» Problem
What you return must be an exact copy of the lines in the listing below between the line holding "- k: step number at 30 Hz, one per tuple" and the line holding "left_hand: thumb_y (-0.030", inclusive, and nothing more.
##### Material to process #####
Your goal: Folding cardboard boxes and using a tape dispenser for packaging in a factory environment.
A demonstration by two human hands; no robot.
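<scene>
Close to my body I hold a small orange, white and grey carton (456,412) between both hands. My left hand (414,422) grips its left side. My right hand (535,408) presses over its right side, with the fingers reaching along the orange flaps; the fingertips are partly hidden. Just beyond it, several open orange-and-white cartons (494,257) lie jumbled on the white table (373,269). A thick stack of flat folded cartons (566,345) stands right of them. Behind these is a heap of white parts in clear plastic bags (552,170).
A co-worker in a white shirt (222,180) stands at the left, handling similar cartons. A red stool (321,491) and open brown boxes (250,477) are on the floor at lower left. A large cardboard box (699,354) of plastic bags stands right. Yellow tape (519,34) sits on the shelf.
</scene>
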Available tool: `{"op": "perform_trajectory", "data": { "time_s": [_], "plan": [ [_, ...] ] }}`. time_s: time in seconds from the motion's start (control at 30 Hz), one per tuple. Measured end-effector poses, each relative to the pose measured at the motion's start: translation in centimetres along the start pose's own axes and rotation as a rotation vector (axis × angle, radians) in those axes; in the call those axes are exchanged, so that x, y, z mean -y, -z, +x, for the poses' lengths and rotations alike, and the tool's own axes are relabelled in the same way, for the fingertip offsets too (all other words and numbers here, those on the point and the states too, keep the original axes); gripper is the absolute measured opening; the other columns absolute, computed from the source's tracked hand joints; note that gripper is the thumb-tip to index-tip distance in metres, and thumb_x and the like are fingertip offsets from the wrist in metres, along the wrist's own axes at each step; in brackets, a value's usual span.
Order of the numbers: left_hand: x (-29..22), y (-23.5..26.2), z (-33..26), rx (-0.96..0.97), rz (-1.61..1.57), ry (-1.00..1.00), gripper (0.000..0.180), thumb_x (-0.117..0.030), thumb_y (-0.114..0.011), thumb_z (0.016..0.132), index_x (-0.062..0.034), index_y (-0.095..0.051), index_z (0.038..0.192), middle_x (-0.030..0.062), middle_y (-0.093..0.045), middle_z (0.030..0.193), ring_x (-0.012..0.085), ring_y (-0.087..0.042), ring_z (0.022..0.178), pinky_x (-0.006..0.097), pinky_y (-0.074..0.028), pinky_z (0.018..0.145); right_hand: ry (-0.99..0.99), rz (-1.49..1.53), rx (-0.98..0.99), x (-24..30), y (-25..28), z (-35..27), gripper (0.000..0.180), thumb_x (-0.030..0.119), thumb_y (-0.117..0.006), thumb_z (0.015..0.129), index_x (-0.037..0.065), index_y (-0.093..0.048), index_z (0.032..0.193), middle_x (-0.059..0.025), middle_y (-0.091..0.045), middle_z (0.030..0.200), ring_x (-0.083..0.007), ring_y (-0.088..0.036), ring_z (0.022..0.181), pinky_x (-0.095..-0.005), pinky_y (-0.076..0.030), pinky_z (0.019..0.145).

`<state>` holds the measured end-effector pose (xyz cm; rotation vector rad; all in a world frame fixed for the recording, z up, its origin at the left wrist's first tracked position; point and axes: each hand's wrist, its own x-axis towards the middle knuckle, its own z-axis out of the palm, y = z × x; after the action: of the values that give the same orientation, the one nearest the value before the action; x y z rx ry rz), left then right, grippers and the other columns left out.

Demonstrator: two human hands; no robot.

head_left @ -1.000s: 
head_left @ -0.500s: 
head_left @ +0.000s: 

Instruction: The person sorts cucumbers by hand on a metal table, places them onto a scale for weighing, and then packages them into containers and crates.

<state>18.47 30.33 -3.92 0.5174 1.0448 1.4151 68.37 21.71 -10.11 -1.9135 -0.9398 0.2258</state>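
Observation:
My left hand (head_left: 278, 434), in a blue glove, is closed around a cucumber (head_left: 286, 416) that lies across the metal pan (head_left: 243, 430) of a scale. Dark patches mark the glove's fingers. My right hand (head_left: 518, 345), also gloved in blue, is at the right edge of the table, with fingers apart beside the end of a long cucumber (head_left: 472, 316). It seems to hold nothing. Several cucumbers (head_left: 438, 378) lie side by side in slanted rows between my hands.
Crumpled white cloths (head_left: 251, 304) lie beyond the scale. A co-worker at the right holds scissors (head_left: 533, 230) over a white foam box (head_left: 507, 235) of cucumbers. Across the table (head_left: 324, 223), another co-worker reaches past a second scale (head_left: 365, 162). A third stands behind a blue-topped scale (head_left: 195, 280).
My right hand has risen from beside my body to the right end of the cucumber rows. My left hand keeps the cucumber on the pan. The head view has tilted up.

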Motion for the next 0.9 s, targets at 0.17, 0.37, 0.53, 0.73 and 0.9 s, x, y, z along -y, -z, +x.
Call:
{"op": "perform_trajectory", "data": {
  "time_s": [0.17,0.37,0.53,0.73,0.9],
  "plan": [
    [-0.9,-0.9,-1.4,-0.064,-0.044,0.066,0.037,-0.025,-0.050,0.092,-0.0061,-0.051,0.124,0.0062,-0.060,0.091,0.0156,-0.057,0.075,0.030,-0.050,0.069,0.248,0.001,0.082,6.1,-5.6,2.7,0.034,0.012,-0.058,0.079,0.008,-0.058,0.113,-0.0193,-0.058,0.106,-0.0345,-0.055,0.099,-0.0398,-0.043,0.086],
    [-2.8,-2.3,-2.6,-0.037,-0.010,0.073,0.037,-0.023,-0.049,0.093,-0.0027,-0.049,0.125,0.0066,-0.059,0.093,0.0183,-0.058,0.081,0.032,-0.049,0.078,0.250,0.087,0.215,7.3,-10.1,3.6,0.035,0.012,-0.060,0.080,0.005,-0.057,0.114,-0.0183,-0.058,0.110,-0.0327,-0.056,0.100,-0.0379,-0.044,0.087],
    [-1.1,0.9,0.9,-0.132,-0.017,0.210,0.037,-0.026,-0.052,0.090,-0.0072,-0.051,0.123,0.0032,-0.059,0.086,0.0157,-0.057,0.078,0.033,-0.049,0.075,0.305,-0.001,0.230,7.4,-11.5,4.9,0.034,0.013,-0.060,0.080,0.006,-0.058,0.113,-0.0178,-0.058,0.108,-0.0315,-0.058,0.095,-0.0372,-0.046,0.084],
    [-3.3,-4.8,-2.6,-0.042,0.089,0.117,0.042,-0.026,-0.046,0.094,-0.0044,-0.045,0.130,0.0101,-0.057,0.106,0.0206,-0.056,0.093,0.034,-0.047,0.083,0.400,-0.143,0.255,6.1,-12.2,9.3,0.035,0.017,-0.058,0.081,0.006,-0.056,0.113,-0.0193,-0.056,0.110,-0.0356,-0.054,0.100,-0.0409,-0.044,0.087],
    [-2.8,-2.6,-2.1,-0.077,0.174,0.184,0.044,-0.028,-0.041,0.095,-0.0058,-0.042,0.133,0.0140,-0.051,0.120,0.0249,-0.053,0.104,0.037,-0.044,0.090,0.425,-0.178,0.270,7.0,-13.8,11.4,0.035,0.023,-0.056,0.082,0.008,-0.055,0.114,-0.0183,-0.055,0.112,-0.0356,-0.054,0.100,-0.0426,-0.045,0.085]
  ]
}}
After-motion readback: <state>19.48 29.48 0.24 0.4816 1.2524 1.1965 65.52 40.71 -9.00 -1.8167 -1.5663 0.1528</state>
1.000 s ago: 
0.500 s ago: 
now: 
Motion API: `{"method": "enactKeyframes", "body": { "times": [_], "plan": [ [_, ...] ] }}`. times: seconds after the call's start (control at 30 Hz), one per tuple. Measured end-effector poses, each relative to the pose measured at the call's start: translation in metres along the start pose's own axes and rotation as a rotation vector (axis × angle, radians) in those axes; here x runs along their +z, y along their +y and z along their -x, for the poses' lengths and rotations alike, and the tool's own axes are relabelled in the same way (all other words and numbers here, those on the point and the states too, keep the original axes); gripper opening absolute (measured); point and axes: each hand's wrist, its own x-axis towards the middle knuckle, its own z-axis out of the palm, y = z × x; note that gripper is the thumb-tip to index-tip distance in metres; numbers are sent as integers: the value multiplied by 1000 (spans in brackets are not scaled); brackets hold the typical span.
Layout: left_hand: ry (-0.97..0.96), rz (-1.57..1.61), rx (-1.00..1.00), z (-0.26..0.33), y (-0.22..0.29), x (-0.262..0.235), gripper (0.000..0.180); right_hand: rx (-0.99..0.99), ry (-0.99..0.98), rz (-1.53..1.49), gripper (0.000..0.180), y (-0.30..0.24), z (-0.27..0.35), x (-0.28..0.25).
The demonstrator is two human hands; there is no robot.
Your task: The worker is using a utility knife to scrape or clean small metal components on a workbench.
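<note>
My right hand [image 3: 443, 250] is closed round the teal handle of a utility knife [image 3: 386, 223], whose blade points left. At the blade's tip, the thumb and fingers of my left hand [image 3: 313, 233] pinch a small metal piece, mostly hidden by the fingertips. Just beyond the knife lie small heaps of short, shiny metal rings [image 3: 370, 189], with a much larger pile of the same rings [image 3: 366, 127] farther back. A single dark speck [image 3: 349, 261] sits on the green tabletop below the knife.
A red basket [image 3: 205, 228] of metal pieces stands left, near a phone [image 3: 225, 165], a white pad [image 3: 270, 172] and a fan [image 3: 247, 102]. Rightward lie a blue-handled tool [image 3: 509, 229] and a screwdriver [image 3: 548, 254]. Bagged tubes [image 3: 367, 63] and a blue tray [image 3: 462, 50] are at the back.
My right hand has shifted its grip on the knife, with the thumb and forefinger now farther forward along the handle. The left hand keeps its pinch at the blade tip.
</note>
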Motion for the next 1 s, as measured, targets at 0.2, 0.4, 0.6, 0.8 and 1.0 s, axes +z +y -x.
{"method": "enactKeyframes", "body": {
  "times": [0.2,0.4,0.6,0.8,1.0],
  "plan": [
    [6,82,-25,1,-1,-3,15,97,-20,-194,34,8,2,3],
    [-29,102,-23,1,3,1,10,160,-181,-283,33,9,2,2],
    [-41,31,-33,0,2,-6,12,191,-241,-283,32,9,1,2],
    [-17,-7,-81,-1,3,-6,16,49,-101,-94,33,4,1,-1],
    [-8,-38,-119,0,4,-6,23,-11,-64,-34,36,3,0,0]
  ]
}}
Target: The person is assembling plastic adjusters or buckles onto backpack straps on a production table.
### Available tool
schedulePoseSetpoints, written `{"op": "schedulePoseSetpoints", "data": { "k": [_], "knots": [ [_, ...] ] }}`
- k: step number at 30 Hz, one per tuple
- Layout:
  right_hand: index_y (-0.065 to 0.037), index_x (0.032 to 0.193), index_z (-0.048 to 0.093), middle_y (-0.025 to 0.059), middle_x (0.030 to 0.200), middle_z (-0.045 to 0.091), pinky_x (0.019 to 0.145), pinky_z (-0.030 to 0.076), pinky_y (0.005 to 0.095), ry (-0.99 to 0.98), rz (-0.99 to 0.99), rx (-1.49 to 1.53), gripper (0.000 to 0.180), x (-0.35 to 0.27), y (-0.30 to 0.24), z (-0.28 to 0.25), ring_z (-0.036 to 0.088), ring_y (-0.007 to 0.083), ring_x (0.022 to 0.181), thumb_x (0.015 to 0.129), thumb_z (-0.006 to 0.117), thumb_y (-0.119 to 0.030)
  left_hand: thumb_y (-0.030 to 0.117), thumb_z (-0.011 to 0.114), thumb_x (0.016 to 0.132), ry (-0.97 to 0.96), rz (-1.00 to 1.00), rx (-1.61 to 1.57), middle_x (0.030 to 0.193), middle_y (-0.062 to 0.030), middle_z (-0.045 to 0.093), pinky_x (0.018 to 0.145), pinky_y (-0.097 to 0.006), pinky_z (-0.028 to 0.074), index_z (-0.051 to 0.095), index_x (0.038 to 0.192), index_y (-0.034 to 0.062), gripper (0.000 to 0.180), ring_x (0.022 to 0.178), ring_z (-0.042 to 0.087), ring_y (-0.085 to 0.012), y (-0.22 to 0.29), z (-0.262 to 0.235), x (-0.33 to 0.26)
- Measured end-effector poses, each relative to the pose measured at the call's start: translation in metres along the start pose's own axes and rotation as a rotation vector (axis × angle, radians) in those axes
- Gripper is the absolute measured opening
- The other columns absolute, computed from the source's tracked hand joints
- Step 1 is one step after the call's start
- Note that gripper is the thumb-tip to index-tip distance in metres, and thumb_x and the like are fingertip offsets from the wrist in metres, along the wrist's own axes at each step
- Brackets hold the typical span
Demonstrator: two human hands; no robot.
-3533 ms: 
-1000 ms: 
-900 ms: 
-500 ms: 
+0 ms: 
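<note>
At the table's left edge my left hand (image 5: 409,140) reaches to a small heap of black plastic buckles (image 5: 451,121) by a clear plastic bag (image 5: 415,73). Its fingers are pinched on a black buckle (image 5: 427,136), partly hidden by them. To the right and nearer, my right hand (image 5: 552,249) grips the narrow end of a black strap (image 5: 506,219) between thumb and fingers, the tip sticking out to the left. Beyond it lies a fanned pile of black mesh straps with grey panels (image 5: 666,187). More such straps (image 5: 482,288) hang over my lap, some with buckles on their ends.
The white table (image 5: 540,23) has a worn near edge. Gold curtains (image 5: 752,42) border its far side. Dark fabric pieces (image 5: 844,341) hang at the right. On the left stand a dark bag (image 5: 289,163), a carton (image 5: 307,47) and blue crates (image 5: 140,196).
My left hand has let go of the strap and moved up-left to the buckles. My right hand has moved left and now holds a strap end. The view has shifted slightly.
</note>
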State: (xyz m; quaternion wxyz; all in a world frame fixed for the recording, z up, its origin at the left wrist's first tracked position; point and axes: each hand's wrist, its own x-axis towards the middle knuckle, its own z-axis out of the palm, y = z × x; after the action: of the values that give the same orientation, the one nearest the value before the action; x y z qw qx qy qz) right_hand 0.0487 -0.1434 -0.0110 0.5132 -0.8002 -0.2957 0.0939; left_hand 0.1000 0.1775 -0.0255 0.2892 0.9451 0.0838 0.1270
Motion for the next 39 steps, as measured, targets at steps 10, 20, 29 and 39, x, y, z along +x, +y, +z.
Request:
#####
» Exercise answer
- k: step number at 30 Hz, one per tuple
- Layout:
  right_hand: index_y (-0.065 to 0.037), index_x (0.032 to 0.193), index_z (-0.048 to 0.093), middle_y (-0.025 to 0.059), middle_x (0.030 to 0.200), middle_z (-0.045 to 0.091), pinky_x (0.019 to 0.145), pinky_z (-0.030 to 0.076), pinky_y (0.005 to 0.095), ry (-0.99 to 0.98), rz (-0.99 to 0.99), rx (-1.49 to 1.53), gripper (0.000 to 0.180), x (-0.35 to 0.27), y (-0.30 to 0.24), z (-0.28 to 0.25), ring_z (-0.036 to 0.088), ring_y (-0.007 to 0.083), ring_x (0.022 to 0.181), thumb_x (0.015 to 0.129), thumb_z (-0.006 to 0.117), thumb_y (-0.119 to 0.030)
  left_hand: thumb_y (-0.030 to 0.117), thumb_z (-0.011 to 0.114), thumb_x (0.016 to 0.132), ry (-0.97 to 0.96), rz (-1.00 to 1.00), rx (-1.61 to 1.57), middle_x (0.030 to 0.193), middle_y (-0.062 to 0.030), middle_z (-0.045 to 0.093), pinky_x (0.018 to 0.145), pinky_y (-0.097 to 0.006), pinky_z (-0.028 to 0.074), index_z (-0.051 to 0.095), index_x (0.038 to 0.192), index_y (-0.034 to 0.062), gripper (0.000 to 0.180), ring_x (0.022 to 0.178), ring_z (-0.042 to 0.087), ring_y (-0.085 to 0.012), y (-0.22 to 0.29), z (-0.262 to 0.235), x (-0.33 to 0.26)

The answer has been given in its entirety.